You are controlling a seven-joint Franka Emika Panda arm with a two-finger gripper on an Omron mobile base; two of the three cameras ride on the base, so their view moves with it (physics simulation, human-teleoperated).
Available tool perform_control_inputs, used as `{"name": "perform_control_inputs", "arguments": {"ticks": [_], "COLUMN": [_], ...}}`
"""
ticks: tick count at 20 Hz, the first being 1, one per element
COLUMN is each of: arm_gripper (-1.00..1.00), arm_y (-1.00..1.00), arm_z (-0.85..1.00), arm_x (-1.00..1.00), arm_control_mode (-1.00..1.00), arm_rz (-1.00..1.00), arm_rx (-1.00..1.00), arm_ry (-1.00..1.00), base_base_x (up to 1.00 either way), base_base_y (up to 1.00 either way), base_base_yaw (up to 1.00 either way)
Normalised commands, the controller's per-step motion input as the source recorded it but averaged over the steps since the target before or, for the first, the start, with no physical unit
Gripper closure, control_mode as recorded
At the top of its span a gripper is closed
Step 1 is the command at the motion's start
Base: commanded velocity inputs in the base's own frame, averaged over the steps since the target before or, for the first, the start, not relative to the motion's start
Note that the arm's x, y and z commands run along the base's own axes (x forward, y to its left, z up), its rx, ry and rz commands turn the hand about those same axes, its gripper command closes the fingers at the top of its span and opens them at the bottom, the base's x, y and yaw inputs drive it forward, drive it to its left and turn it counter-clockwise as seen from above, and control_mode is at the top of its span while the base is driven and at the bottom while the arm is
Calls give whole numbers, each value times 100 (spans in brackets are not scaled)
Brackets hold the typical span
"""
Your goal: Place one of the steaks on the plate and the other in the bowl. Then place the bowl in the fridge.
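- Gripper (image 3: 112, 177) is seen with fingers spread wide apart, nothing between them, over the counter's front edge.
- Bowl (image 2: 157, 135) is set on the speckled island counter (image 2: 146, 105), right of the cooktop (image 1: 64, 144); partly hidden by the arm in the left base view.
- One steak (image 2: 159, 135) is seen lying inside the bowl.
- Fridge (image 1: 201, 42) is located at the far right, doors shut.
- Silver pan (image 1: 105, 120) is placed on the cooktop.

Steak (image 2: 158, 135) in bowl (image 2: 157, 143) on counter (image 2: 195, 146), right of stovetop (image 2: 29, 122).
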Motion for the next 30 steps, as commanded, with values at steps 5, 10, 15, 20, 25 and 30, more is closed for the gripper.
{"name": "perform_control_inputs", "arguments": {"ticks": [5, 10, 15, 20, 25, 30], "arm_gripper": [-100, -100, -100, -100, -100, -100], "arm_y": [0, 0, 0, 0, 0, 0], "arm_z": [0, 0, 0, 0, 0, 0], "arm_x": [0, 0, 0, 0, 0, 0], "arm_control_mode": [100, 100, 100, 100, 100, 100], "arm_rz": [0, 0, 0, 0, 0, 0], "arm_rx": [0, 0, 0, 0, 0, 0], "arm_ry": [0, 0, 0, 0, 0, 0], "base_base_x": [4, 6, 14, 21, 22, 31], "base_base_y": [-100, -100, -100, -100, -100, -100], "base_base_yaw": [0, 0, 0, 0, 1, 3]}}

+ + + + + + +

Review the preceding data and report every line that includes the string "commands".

SOLVED PROBLEM:
Normalised commands, the controller's per-step motion input as the source recorded it but averaged over the steps since the target before or, for the first, the start, with no physical unit
Note that the arm's x, y and z commands run along the base's own axes (x forward, y to its left, z up), its rx, ry and rz commands turn the hand about those same axes, its gripper command closes the fingers at the top of its span and opens them at the bottom, the base's x, y and yaw inputs drive it forward, drive it to its left and turn it counter-clockwise as seen from above, and control_mode is at the top of its span while the base is driven and at the bottom while the arm is

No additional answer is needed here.